Trespassing of LUNs on the array when using Active Non-optimized (ANO) path
book
Article ID: 323089
calendar_today
Updated On:
Products
VMware vSphere ESXi
Issue/Introduction
Symptoms:
You observe trespassing of the LUNs on the array
The array has been configured correctly as per the storage vendor's recommendation.
The path policy on all the ESX/ESXi hosts accessing the LUN is set correctly.
The logs contain entries similar to:
Aug 5 10:47:24 vmkernel: 16:13:50:01.679 cpu1:10072)NMP: nmp_CompleteCommandForPath: Command 0x2a (0x41027ef3ea40) to NMP device "naa.60060160267022007a3f86f93998de11" failed on physical path "vmhba2:C0:T0:L2" H:0x0 D:0x2 P:0x0 Valid sense data: 0x6
Aug 5 10:47:24 vmkernel: 16:13:50:01.679 cpu1:10072)WARNING: NMP: nmp_DeviceRetryCommand: Device "naa.60060160267022007a3f86f93998de11": awaiting fast path state update for failover with I/O blocked. No prior reservation exists on the device.
Aug 5 10:47:25 vmkernel: 16:13:50:02.684 cpu9:4227)VMW_SATP_ALUA: satp_alua_activatePaths: Activation disallowed due to follow-over.
Aug 5 10:47:25 vmkernel: 16:13:50:02.685 cpu1:4471)WARNING: NMP: nmpDeviceAttemptFailover: Retry world failover device "naa.60060160267022007a3f86f93998de11" - issuing command 0x41027ef3ea40
Aug 5 10:47:25 vmkernel: 16:13:50:02.685 cpu1:148055)NMP: nmpCompleteRetryForPath: Retry world recovered device "naa.60060160267022007a3f86f93998de11"
Aug 5 10:47:25 vmkernel: 16:13:50:03.381 cpu1:145880)NMP: nmp_CompleteCommandForPath: Command 0x2a (0x41027f238d40) to NMP device "naa.60060160267022007a3f86f93998de11" failed on physical path "vmhba2:C0:T0:L2" H:0x0 D:0x2 P:0x0 Valid sense data: 0x
Aug 5 10:47:25 vmkernel: 16:13:50:03.381 cpu1:145880)WARNING: NMP: nmp_DeviceRetryCommand: Device "naa.60060160267022007a3f86f93998de11": awaiting fast path state update for failover with I/O blocked.
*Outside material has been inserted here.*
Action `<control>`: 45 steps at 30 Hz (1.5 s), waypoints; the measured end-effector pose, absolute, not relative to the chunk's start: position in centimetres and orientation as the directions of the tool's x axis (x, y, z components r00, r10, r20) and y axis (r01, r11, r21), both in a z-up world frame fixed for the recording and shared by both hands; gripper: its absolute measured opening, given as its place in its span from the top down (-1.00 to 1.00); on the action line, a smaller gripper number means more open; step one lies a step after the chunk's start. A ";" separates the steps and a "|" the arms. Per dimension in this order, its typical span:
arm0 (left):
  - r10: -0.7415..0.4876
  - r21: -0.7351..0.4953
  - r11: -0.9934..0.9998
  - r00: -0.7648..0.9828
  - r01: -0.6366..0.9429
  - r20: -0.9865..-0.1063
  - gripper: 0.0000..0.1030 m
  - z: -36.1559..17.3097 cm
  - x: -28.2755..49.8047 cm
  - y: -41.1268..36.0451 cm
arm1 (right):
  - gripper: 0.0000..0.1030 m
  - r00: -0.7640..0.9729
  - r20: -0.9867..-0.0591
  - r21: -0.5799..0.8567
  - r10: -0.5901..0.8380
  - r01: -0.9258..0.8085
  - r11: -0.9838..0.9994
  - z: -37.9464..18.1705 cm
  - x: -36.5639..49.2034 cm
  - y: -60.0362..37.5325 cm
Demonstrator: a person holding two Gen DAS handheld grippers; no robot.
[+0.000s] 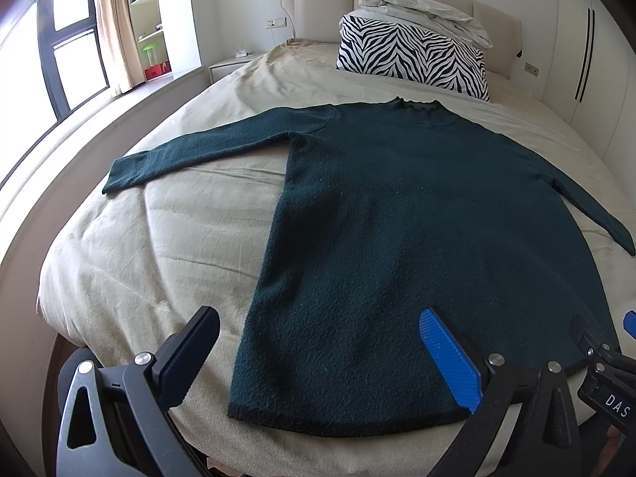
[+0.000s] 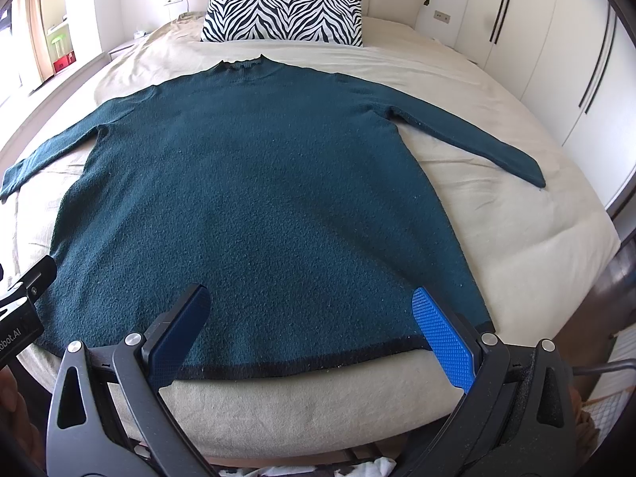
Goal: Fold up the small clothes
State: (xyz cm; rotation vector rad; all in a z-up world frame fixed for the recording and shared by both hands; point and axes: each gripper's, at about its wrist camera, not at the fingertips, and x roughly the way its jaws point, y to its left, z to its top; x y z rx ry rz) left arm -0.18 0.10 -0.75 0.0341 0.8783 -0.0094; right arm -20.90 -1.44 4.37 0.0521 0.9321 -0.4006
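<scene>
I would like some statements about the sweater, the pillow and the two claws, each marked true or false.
1. The green sweater lies flat with both sleeves spread out. True.
2. The left claw is shut on the hem. False: it is open and holds nothing.
3. A zebra-striped pillow sits beyond the collar. True.
4. The sweater is already folded in half. False: it is unfolded.
5. The right claw is open near the hem. True.

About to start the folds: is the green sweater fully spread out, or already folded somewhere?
Spread flat. The sweater lies open on the bed, both sleeves out sideways, hem straight, no fold visible.
</scene>
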 end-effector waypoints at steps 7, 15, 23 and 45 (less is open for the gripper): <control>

No prior reservation exists on the device.
Aug 5 10:47:26 vmkernel: 16:13:50:03.684 cpu4:4471)WARNING: NMP: nmpDeviceAttemptFailover: Retry world failover device "naa.60060160267022007a3f86f93998de11" - issuing command 0x41027f238d40
Aug 5 10:47:26 vmkernel: 16:13:50:03.685 cpu1:145865)NMP: nmpCompleteRetryForPath: Retry world recovered device "naa.60060160267022007a3f86f93998de11"
This issue occurs if the Path Selection policy (PSP) is configured to use the active non-optimized (ANO) path to issue I/O.
When Round Robin path selection policy (PSP_RR) is used with ALUA SATP, the default PSP_RR setting is to use only active-optimized paths if they are available.
You can override this setting with a command to include ANO paths using commands below :
esxcli storage nmp psp roundrobin deviceconfig set --useano=1 -d <naa of the device>
Some ALUA arrays automatically initiate a LUN failover (trespass) when enough I/O is directed to a non-optimized path. This happens so I/O is internally re-directed to an active optimized path.
Configuring PSP_RR to use ANO paths for such arrays may result in path thrashing and poor I/O performance.
You experience this issue if the array is configured with fixed path policy and the preferred path is non-optimized.
Resolution
To resolve this issue, make sure that the ANO path is not enabled for I/O.
To make sure that the ANO path is not enabled for I/O:
Determine if the LUN is configured to use the ANO path using this command:
esxcli storage nmp psp roundrobin deviceconfig get -d naa_of_device
For example:
esxcli storage nmp psp roundrobin deviceconfig get -d naa.600507680282008c400000000000010f
You see output similar to:
Byte Limit: 10485760 Device: naa.600507680282008c400000000000010f IOOperation Limit: 1000 Limit Type: Iops Use Active Unoptimized Paths: true
Change this setting by running this command for the LUN that is thrashing:
esxcli storage nmp psp roundrobin deviceconfig set --useano=0 -d device_naa
Note: By default, when you set a path policy, the ANO value is set to 0 (false). The host uses the non-optimized path only when there are no optimized paths available.
There are two use-cases for using the active non-optimized ALUA paths:
When there are no optimized paths available.
During SAN boot, the multi-path driver is not loaded yet, and the simple BIOS SAN boot agent uses whatever paths it finds first.